The closing section of the conversation moves into the documentary and what Kambala hopes audiences take from it. He is direct that “Ceļā ir kaifs” is not a redemption narrative in the conventional sense – it is not structured around a fall and a recovery with a tidy resolution at the end. It is a document of a period in his life and career that he considers formative in ways that are still being worked out. For Kaspars Kambala the journey genuinely is the point – not the destination, not the record, not the public verdict on his career choices, but the process of competing seriously in two different sports and living with the consequences of both. That is an unusual perspective for a public athlete to articulate, and it is the reason the conversation is worth listening to beyond its sports context.
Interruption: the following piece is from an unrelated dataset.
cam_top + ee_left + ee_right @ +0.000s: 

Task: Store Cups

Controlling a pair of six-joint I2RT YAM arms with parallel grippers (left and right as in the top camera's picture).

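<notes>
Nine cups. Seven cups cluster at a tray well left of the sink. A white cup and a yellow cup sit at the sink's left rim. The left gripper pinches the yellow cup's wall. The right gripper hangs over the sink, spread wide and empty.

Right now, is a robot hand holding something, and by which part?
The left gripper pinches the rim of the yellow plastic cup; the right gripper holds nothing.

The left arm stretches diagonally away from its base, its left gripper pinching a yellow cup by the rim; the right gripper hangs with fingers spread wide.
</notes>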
Why This Story Matters for Combat Sports Fans
Fightmatrix readers follow combat sports at a level of depth that goes beyond casual viewership. The statistical frameworks, the ranking methodologies, the fight previews and post-fight analyses that define this site’s approach to MMA and boxing assume an audience that thinks seriously about what athletic competition involves and what separates fighters who succeed from those who fall short. Kambala’s story is relevant to that audience not because he is a ranked professional boxer with a record worth analyzing, but because his account of what the transition into combat sports actually involves is unusually candid and unusually informed by the contrast with professional team sports experience.
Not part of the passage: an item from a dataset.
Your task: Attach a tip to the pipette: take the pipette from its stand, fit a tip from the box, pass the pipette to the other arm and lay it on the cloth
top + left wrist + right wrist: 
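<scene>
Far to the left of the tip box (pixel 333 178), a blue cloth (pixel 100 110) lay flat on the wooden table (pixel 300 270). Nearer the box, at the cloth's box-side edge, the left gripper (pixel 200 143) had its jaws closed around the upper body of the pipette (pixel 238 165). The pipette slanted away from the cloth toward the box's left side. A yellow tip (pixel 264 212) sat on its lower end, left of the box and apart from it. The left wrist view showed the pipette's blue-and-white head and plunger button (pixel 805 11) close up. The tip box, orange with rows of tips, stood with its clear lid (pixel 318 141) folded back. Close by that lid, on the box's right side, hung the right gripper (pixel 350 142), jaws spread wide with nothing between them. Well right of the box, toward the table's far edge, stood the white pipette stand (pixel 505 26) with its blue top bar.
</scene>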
Most fighters have only ever been fighters. Their account of what training requires, what competition demands, and what the sport takes from you is built entirely from the inside. Kambala’s account has the additional dimension of someone who trained and competed professionally at a high level in a different sport first – which gives him a comparative perspective that is genuinely useful for understanding what combat sports specifically require beyond general athletic ability.
The Bottom Line
The SportsStrikeTV podcast with Kaspars Kambala is worth seeking out for anyone interested in combat sports, in athlete transitions, or in the kind of honest sports conversation that gets past the standard talking points. “Ceļā ir kaifs” promises to be a documentary that earns its subject’s complexity rather than simplifying it. And Kambala himself – controversial, articulate, and clearly still competitive – turns out to be a significantly more interesting interview subject than the surface of his career suggests.
The partnership between SportsStrikeTV and Totalizators.com that produced the episode reflects a direction in Latvian sports media that is worth watching. Substantive athlete conversations, honest engagement with the less comfortable parts of sports careers, and content that treats its audience as capable of handling complexity are not guaranteed features of sports media anywhere. When they appear, they are worth noting.